大気中光電子収量分光装置は、光電子をオープンカウンターという特殊な計数管を使って大気中で計数する表面分析装置です。
Fig.1に装置の概略を示します。
光源から放射された白色紫外線は分光器で分光され単色の紫外線が試料に照射されます。
分光器を操作して、光子のエネルギーを大きくします。
光子のエネルギーが試料物質の仕事関数より大きくなると試料物質から光電子が放出されます。
この光電子はオープンカウンターで計数され、Fig.2のような光子のエネルギーと計数された光電子数のグラフに表されます。

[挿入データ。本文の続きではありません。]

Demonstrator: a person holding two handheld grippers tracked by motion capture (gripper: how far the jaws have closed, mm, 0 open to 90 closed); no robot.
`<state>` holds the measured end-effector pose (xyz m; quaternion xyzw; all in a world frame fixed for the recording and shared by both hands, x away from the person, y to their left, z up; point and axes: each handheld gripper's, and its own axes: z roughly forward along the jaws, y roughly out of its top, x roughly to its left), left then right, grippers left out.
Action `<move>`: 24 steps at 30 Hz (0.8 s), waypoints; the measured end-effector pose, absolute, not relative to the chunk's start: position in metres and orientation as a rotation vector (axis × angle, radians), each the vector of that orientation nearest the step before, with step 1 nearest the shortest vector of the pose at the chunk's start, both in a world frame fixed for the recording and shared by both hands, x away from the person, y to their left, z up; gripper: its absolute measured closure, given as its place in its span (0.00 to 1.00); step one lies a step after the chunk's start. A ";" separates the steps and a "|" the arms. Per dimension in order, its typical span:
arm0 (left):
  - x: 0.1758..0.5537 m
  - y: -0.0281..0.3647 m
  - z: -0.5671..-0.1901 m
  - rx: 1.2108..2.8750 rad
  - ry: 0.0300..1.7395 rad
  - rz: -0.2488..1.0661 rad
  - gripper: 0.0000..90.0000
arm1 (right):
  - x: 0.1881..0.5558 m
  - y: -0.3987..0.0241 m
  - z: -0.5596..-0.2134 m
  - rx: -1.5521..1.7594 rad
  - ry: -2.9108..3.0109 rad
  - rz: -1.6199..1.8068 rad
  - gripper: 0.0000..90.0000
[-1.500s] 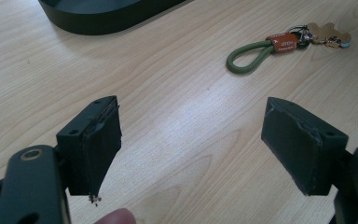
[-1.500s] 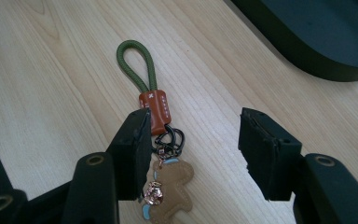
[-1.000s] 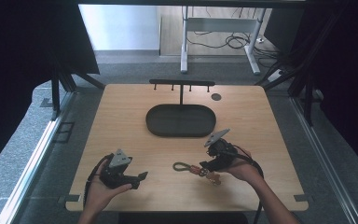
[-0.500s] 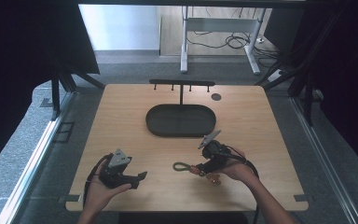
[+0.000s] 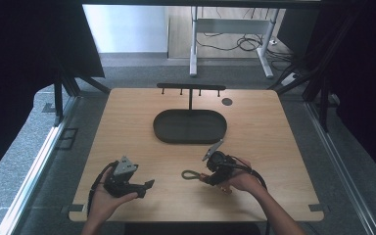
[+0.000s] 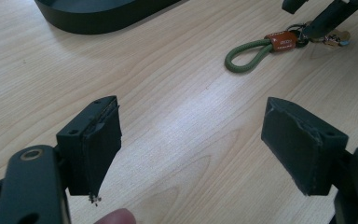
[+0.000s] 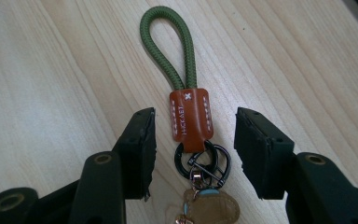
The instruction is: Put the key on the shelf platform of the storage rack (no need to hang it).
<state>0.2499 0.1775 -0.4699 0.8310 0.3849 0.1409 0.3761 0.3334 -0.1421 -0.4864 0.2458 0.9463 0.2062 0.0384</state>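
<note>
Two grippers are seen on a light wood counter, one held in each hand. The left gripper is held low at about 7 o'clock on the counter, pointing toward 3 o'clock. In the left gripper view its fingers are spread wide, with nothing held and only bare wood between them.

The right gripper is held at about 5 o'clock, angled toward 8 o'clock. Its fingers are part open and set either side of a keychain, apart from it on both sides; nothing is gripped. The keychain lies flat on the counter, near centre toward 6 o'clock, between the two grippers and much closer to the right one. It is made up of a green cord loop, an orange-brown leather tab with white stitching, a dark metal ring and a small tan charm. In the right gripper view the loop points to 12 o'clock, away from the gripper, and the ring end sits between the fingers. In the left gripper view the same keychain is seen at about 1 o'clock, well apart from the left fingers, with the right gripper's tip at its ring end.

A black oval tray sits at counter centre, toward 12 o'clock from the keychain. Behind it a black rack with small pegs is stood upright. A small dark disc is set into the counter at about 1 o'clock.
</note>
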 end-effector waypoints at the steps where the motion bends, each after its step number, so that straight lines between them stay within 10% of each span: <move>1: 0.250 0.177 -0.470 2.127 0.983 0.362 0.23 | 0.334 -0.142 -0.487 0.749 2.904 0.623 0.55; 24: 0.249 0.177 -0.468 2.127 0.980 0.364 0.23 | 0.336 -0.139 -0.498 0.749 2.908 0.610 0.55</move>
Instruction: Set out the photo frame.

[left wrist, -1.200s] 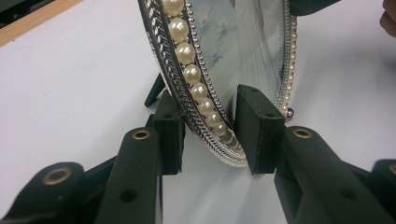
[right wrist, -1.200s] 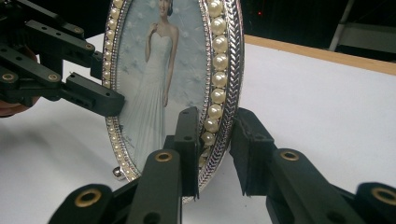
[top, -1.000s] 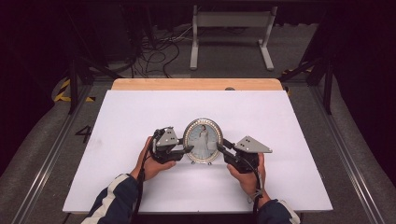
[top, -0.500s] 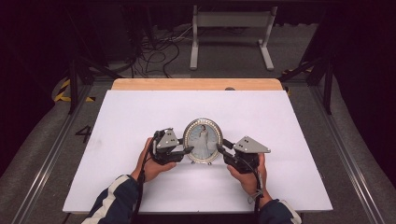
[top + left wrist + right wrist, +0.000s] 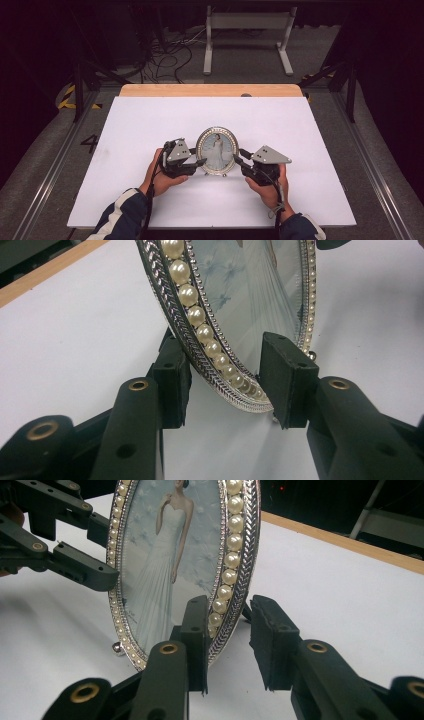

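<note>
Flanking one oval picture frame, two grippers, jaws parted.

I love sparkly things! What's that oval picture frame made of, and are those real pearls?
Picture frame: looks like shiny silver metal, or plated plastic; its braided rim gleams. Pearls: probably imitation beads, glossy cream and evenly sized. Front: apparently glass, with faint reflections.
</note>
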### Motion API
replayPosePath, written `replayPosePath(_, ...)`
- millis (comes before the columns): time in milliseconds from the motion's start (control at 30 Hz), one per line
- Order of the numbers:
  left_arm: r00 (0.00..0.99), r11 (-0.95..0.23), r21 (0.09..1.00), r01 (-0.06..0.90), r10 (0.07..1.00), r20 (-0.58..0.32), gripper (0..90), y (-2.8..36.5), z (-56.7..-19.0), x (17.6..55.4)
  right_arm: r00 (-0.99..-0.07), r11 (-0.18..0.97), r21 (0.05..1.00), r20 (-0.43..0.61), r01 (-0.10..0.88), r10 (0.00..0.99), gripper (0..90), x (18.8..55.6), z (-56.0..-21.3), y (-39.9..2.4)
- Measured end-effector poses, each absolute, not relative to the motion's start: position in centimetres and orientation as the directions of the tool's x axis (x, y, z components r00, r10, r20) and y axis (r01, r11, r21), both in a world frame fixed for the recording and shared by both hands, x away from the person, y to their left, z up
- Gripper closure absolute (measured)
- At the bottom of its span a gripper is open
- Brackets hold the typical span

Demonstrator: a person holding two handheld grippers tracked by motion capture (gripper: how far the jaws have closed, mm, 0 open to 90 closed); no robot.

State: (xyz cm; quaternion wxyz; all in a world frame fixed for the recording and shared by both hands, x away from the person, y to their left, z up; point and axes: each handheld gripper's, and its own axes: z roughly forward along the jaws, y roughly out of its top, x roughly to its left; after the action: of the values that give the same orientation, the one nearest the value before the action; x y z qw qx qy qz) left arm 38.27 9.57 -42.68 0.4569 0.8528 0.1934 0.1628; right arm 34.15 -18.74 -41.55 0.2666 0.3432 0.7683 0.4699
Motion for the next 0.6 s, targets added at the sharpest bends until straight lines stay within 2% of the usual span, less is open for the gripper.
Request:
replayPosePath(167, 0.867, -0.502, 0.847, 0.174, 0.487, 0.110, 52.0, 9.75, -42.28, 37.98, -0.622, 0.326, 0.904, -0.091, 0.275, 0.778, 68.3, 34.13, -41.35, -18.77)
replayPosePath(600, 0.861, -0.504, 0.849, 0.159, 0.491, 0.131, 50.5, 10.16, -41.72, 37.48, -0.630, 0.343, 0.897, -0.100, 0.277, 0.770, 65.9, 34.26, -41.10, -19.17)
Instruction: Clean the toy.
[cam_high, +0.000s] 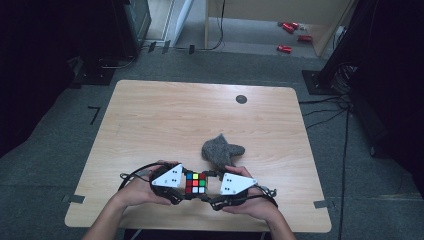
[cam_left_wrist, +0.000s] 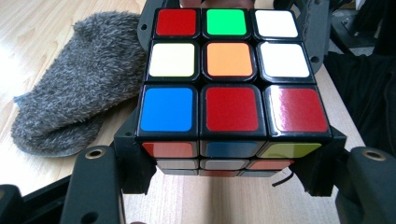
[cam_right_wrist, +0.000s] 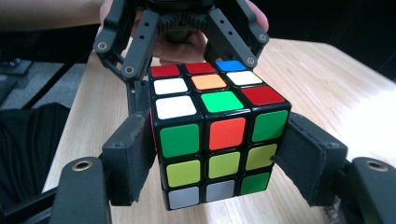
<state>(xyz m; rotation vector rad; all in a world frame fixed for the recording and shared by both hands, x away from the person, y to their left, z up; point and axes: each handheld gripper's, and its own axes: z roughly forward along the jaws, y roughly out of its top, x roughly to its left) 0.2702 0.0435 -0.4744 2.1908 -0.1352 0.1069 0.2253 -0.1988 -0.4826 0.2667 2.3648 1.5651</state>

Fig.2の横軸は照射紫外線光子のエネルギー(照射光エネルギー)、縦軸は光電子収量です。光電子収量は、光電子の1秒当たりの計数値です。
このグラフは、多くの場合、放物線状になります。
そこで、Fig.3のように縦軸を光電子収量の平方根(1/2乗)にしてグラフを直線化します。
これにより光電子の放出が始まるしきい値エネルギーと傾きが求めやすくなります。
このしきい値エネルギーは試料物質表面から電子を一つだけ取り出すときに必要なエネルギーです。
これは、仕事関数、またはイオン化ポテンシャルと解釈されます。
傾きは光電子放出量の目安となります。
オープンカウンターの電子計数原理
オープンカウンターは以下の動作を繰り返して大気中で電子を一つひとつ数えます。
①電子の発生
紫外線(UV)の照射によりサンプルより電子(ⓔ)が放出されます。
電圧が印可されたサプレッサグリッド(Gs)により電場が作られ、電子はオープン
カウンターへと向かいます。
図の記号:以下同じ
A : アノード Gs:サプレッサグリッド ⓔ:電子
Gq:クエンチンググリッド UV:紫外線
Fig.4
②酸素をキャリアとした電子の移動
電子は酸素(O2)に付着し、酸素負イオンとなり、
オープンカウンターにドリフトします。グリッド(Gs,Gq)を通過し、高電圧が
印可された、アノード(A)へと運ばれます。電子はアノード近傍の不平等電界により
酸素分子から引き離されます。
Fig.5
③電子なだれによる電子の検出
電子は不平等電界で加速され周囲分子に衝突してイオン
化する『電子なだれ(放電現象)』を引き起こします。発生した多数の電子(※)は
アノードにより放電パルス信号として検出されます。検出された信号はプリアンプ
により増幅されます。
※電子なだれにより、1個の電子は105~107個に増幅されます。
Fig.6
④電子なだれの消滅(クエンチング)
電子なだれは、電子と同数の陽イオンを生成し、陽イオンは、電子の検出を妨害します。
そこで、電子パルスの検出後、グリッドの電圧を変化させて、電子なだれによる陽イオン生成を停止させます。
さらにサプレッサグリッドの電圧を変化させて、陽イオンを捕獲・消滅するとともに、クエンチング中に電子が検知部内へ侵入すること防ぎます。
この電子なだれを停止・消滅させる過程を"クエンチング"と呼びます。
クエンチング開始から3ms後、初期状態へと戻します。
オープンカウンターは、①~④を繰り返して、光電子を一つひとつ計数します。
Fig.7
装置の構成
AC-2S、AC-5(AC-2)の構成
全体の構成は表示操作装置、光源部、測定部に分かれています。
Fig.8
AC-3の構成
窒素置換型光学系を用いているので、光源部と測定部は同じユニット内に収められています。